* PROBLEM TO WORK ON *
The lines from the start of the records below through the line containing "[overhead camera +" are to be copied exactly, both ends included, with nothing added.

-.-.-

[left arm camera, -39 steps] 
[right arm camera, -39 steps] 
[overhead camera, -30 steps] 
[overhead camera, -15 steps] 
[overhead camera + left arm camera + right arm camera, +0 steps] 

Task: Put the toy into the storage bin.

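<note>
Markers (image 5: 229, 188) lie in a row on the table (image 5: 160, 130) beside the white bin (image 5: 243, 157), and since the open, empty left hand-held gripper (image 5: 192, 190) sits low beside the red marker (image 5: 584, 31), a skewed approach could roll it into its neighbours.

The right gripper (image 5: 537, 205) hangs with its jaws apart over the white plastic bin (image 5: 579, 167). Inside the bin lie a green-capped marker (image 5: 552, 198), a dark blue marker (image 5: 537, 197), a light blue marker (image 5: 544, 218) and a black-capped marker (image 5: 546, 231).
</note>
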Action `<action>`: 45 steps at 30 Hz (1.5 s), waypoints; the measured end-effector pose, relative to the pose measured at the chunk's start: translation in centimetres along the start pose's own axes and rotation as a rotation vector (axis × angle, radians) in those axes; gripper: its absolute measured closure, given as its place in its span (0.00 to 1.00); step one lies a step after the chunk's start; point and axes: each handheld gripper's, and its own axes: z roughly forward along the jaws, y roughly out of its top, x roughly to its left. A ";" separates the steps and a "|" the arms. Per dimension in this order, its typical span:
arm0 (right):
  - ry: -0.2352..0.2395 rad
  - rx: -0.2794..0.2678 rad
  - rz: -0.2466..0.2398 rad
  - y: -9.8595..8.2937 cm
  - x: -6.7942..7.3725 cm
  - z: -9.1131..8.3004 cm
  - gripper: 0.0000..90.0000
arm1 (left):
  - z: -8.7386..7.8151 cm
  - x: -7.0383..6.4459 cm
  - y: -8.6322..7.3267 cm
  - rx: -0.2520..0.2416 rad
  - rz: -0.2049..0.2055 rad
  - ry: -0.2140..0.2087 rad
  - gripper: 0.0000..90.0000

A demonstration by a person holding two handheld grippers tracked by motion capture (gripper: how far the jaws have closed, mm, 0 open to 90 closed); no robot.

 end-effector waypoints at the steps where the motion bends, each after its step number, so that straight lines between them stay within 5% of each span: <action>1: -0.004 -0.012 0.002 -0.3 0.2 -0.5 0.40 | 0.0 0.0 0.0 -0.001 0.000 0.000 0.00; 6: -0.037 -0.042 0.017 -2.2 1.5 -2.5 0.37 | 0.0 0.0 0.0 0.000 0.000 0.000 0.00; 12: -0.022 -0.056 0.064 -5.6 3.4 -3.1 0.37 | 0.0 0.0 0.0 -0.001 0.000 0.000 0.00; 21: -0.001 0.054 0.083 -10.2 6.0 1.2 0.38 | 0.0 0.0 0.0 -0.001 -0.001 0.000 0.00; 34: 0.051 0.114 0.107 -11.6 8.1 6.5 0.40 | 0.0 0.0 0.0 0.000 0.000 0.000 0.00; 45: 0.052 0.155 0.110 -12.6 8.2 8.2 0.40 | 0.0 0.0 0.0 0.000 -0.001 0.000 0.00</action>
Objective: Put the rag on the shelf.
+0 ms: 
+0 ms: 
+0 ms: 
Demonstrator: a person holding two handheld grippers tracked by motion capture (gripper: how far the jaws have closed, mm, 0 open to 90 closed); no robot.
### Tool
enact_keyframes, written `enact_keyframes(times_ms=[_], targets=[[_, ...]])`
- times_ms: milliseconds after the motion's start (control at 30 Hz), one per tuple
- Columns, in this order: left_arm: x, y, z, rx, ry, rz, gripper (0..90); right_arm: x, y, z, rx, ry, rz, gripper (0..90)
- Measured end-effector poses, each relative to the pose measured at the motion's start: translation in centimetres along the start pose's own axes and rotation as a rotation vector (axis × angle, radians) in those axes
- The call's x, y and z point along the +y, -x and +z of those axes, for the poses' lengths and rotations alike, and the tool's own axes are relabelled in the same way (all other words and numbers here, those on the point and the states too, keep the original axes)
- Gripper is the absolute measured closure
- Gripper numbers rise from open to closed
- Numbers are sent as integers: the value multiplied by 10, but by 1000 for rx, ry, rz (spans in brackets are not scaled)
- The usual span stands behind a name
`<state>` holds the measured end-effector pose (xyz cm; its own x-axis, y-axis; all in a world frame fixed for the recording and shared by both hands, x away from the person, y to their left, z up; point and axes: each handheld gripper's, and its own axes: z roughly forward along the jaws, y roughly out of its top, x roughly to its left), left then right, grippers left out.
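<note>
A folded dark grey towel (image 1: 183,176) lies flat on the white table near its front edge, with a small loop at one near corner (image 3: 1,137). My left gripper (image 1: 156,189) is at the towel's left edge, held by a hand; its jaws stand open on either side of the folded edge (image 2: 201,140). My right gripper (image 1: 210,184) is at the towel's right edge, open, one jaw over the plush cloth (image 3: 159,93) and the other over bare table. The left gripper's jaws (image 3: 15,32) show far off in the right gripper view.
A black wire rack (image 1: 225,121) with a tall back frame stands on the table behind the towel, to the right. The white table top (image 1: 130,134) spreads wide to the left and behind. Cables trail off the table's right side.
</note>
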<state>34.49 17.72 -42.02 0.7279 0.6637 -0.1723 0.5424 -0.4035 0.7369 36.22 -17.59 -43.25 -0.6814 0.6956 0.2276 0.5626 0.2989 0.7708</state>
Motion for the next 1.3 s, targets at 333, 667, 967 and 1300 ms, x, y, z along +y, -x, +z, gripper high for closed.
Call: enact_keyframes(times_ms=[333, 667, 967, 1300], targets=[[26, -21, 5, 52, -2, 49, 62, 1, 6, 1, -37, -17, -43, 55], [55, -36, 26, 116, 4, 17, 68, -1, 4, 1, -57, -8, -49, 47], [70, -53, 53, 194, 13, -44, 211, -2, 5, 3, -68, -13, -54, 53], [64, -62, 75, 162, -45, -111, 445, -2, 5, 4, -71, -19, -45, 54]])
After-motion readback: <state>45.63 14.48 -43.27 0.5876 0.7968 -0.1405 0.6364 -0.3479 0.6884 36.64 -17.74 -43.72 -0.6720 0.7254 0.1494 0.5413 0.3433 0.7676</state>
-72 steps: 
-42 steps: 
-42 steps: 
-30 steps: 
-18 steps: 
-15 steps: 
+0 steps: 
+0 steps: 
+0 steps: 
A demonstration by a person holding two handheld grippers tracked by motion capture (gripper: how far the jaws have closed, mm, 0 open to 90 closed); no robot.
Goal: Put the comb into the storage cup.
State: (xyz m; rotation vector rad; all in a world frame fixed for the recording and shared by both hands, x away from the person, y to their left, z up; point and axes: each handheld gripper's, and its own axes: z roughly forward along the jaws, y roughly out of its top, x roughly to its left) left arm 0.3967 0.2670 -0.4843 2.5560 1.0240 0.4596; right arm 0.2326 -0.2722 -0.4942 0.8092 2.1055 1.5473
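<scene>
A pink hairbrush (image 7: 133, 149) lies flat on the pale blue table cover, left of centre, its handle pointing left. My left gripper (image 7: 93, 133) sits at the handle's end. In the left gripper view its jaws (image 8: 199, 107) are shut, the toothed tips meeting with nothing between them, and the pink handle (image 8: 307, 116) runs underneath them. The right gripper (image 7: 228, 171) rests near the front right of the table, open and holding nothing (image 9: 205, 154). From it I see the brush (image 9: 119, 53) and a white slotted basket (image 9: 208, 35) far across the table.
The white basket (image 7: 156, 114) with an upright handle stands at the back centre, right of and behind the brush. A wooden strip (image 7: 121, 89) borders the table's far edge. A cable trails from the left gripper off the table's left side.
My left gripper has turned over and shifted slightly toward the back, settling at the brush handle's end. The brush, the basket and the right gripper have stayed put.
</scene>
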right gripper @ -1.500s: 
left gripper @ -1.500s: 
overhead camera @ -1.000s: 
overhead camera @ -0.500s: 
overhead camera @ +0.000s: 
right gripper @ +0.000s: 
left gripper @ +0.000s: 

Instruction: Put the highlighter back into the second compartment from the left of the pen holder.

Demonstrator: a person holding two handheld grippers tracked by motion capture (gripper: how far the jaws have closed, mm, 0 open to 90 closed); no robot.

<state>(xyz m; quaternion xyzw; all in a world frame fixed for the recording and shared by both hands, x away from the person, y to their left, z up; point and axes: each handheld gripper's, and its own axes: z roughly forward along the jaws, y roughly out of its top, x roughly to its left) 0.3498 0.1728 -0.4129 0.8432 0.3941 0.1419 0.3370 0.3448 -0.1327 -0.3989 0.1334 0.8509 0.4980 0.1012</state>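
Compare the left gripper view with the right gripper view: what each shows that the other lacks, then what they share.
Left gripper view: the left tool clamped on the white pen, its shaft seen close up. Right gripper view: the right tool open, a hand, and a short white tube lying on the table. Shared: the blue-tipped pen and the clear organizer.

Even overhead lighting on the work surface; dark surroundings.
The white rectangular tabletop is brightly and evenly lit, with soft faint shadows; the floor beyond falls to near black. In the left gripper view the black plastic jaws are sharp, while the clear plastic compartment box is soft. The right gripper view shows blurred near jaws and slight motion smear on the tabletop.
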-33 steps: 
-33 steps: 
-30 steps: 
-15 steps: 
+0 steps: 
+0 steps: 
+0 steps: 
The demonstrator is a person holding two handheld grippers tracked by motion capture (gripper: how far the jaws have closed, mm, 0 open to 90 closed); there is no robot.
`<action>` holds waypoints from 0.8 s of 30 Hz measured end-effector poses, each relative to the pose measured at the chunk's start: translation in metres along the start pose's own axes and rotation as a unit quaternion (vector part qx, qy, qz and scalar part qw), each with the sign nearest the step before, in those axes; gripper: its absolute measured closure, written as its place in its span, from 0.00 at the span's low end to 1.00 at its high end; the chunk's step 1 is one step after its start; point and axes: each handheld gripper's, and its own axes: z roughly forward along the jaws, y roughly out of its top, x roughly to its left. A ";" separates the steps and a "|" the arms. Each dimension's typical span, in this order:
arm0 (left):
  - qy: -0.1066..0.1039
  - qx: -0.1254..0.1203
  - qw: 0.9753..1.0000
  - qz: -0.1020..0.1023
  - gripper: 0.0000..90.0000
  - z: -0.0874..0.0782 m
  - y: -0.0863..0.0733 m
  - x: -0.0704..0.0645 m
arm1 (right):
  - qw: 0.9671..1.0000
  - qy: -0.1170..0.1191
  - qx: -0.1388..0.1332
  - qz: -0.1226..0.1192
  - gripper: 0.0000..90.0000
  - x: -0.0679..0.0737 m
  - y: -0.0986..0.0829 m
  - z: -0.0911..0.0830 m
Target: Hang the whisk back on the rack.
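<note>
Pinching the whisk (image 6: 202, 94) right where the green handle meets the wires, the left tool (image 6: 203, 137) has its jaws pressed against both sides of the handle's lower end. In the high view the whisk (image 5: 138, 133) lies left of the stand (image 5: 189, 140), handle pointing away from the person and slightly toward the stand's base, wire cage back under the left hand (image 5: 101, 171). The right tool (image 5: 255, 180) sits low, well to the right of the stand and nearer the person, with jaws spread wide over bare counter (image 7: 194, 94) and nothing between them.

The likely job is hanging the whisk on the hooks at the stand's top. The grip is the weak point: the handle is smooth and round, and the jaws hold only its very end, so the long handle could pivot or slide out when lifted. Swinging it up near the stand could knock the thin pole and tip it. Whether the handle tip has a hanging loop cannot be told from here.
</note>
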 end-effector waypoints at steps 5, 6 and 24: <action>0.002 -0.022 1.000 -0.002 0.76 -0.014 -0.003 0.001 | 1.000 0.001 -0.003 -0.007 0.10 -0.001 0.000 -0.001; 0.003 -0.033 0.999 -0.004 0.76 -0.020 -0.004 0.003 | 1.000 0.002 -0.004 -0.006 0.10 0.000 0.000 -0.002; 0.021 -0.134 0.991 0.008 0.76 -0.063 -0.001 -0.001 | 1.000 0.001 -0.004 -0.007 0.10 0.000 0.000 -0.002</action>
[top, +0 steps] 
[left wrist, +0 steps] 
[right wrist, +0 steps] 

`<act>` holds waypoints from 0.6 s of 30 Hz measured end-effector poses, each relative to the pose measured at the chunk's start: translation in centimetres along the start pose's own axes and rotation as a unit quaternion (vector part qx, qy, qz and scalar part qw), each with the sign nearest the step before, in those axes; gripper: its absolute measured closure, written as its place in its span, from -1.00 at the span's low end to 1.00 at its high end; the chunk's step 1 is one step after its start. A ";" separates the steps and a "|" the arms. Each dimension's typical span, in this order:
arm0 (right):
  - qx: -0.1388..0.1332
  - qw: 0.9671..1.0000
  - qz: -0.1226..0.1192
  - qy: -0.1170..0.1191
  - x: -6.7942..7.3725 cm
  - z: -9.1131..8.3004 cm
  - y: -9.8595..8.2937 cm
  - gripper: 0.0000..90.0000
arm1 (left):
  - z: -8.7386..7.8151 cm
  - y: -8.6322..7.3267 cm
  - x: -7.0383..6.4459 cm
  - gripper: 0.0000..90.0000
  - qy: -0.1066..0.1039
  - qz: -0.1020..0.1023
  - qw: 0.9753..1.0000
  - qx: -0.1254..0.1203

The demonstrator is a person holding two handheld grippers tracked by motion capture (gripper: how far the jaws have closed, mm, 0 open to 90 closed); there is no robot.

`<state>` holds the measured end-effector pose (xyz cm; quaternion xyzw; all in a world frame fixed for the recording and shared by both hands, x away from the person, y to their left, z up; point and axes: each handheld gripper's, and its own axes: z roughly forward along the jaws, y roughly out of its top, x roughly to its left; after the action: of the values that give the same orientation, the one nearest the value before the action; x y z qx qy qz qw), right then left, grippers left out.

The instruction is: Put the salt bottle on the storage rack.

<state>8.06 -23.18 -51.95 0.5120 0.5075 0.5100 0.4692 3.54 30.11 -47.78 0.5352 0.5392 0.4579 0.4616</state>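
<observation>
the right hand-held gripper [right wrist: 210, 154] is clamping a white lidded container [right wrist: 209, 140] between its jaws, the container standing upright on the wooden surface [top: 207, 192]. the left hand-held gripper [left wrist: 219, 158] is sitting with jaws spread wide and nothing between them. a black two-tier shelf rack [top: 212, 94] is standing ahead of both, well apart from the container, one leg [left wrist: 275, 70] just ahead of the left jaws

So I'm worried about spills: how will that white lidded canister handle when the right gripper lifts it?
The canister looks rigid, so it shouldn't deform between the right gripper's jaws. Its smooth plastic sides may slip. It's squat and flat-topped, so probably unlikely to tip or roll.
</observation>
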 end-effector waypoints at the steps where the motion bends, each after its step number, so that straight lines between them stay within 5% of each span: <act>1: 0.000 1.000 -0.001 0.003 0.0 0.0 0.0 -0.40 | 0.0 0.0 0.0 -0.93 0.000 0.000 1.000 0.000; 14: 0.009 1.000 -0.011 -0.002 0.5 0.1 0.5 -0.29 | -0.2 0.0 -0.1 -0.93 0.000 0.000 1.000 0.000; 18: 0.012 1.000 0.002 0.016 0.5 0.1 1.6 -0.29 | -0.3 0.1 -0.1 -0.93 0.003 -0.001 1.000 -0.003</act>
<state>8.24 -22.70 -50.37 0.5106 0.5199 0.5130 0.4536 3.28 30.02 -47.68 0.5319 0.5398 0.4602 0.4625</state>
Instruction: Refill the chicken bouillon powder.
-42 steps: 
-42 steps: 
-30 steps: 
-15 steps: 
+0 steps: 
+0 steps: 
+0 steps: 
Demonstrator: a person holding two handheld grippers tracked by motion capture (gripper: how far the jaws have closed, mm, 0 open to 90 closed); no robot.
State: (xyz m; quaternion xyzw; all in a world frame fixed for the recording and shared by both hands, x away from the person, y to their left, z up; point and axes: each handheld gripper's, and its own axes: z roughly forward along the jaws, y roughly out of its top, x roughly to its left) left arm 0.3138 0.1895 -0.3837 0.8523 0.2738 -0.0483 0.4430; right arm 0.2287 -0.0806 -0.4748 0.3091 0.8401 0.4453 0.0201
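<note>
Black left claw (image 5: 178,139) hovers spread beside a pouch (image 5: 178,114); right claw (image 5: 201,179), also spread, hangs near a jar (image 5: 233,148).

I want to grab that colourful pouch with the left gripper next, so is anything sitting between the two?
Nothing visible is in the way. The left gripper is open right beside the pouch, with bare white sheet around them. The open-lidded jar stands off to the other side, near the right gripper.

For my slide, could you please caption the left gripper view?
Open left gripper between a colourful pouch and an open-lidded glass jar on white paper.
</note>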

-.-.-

* RESULT FOR THIS TASK *
[left arm camera, -39 steps] 
[right arm camera, -39 steps] 
[overhead camera, -30 steps] 
[overhead camera, -15 steps] 
[overhead camera + left arm camera + right arm camera, +0 steps] 

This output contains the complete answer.